▸ Work to complete
A single stretch of the material below is to be transcribed exactly, starting at the line with "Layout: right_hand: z" and ending after the line with "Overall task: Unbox".
:::
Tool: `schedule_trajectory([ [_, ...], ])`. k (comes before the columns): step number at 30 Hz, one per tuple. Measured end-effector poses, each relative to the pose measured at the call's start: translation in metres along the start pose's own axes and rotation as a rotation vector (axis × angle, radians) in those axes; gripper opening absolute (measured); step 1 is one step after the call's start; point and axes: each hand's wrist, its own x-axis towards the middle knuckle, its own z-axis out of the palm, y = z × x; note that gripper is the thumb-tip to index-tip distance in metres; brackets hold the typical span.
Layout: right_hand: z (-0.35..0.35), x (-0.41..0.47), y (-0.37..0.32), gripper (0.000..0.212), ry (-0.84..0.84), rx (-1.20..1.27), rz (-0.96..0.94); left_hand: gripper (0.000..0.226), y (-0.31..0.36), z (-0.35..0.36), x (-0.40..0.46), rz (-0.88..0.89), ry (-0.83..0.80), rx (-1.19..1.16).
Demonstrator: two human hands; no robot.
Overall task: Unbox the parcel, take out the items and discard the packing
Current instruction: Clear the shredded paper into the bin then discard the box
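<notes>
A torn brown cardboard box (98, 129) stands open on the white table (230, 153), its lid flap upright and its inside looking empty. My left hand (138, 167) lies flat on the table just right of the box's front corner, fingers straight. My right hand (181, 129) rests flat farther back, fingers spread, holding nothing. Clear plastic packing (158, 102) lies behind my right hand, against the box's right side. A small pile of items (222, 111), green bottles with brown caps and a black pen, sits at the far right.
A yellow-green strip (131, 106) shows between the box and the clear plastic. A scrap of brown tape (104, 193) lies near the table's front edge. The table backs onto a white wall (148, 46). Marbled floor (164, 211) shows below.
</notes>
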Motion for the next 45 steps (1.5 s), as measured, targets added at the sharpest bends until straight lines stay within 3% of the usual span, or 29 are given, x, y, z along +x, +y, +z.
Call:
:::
▸ The answer
Layout: right_hand: z (-0.35..0.35), x (-0.41..0.47), y (-0.37..0.32), gripper (0.000..0.212), ry (-0.84..0.84), rx (-1.20..1.27), rz (-0.96..0.94); left_hand: gripper (0.000..0.226), y (-0.31..0.36), z (-0.35..0.36), x (-0.40..0.46), rz (-0.88..0.89), ry (-0.83..0.80), rx (-1.19..1.16).
Demonstrator: two human hands; no robot.
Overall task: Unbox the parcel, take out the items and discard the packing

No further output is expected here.